Charme médiéval revivifié
Nous sommes à la frontière d’Al Andalous et la première pierre de ce corps défensif a été posée en 976. La présence du fleuve, protégé d’une falaise, rendait les lieux inexpugnables. Ne vous privez pas des paysages admirés en plongée, ils valent le détour. Le château qui illustre le mieux l’histoire de la Conca de Barberà est sans doute celui de Vallfogona de Riucorb, ayant appartenu successivement à trois types de seigneurs féodaux : tout d’abord à un hobereau de la reconquête, ensuite aux Templiers de la sous-commanderie qu’il était à l’époque, et enfin, aux Hospitaliers de la commanderie qu’il est finalement devenu. Sur son blason, notons la présence des trois lions d’Angleterre. L’ensemble est à la fois majestueux et beau, avec ses grandes fenêtres gothiques, sa tour carrée et crénelée, et surtout son caractère intact qui surprend et émerveille. Vous n’en avez pas encore fini avec les châteaux de la comarca ! Cap sur le Château des Comtes de Santa Coloma de Queralt : attention merveille en vue.

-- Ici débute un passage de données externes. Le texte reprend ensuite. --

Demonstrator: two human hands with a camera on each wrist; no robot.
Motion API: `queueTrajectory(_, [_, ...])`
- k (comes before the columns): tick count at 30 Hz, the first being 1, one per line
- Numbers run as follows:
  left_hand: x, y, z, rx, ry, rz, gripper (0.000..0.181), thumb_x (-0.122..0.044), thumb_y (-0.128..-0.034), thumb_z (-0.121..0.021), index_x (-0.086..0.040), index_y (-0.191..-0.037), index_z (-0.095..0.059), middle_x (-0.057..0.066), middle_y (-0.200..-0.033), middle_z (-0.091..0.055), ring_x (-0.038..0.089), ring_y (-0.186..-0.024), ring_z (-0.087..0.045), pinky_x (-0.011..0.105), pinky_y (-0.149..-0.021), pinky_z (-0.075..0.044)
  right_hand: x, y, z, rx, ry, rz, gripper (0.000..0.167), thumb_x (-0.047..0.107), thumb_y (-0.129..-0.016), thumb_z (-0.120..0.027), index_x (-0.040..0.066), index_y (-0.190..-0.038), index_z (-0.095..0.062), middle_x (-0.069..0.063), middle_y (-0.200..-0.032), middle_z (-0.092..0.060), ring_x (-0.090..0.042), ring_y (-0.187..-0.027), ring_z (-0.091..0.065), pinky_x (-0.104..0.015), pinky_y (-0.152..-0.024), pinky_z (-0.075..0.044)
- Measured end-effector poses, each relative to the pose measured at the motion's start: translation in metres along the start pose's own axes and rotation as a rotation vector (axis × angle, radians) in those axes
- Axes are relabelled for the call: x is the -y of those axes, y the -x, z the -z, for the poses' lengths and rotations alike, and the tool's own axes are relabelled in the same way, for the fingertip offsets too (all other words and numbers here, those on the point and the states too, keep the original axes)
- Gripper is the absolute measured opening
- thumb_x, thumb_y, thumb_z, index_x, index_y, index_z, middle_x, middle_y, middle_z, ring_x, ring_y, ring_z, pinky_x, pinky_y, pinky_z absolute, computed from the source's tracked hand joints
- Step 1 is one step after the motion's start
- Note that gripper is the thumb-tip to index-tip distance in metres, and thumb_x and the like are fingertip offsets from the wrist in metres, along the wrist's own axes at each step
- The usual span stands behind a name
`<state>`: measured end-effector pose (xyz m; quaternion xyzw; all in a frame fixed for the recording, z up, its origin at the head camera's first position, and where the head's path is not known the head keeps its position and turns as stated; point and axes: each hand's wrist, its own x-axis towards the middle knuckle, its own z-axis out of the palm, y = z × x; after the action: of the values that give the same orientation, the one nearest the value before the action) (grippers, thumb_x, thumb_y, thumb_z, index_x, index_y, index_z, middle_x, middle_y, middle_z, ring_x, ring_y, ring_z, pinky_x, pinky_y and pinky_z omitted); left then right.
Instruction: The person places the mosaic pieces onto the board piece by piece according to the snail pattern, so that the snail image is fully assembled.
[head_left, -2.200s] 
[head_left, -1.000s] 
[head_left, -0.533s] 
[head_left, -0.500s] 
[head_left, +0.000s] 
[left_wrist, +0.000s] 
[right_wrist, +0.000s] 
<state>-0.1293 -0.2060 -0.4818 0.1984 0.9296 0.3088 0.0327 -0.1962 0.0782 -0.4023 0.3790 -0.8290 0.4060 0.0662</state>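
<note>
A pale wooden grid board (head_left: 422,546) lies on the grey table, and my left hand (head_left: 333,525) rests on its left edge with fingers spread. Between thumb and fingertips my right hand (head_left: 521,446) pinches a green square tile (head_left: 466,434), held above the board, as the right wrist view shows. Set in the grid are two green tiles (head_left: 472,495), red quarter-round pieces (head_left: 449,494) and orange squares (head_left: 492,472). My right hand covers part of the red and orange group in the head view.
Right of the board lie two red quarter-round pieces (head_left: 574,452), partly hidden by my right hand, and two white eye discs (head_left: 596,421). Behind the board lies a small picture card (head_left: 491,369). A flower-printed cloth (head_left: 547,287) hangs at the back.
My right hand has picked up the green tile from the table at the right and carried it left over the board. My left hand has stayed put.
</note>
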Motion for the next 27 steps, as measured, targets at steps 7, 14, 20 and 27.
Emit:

Les comtes de Queralt étaient en effet les plus grands vassaux des comtes de Barcelone, juste après les richissimes ducs de Cardona. Ce château a longtemps été leur résidence principale avant de devenir un séjour estival. Le parcourir, c’est voir se dérouler la transformation d’une forteresse en palais, du gothique au renaissant pour aboutir au baroque. On accède au château par un portail du XVIIIe qui débouche sur la place d’armes. Vous remarquerez la tour circulaire datant de 1018, haute de 23 mètres, avec un diamètre de 12 mètres et une épaisseur de murs insolite de 3,25 mètres. Notez aussi l’escalinata de 34 marches et une fresque allégorique représentant le Dieu Tibre. N’oubliez pas de grimper au sommet de la tour : la vue y est magnifique et le village en contrebas bas est sublime. Vous n’aurez aucun mal à vous imaginer en vigie attentive en quête d’un signe de l’envahisseur… Il vous reste encore, après ce périple, à découvrir les ruines du château de Solivella dont la première occurrence remonte à 1076. Dans ce champ de ruines défiguré émergent quelques éléments renaissants ou gothiques ainsi que l’espace où se trouvait la place d’armes. La citerne, sert encore de réserve d’eau au village. Un joli clin d’œil en forme de main solidaire tendue par l’histoire qui tisse la mémoire de la Conca de Barberà.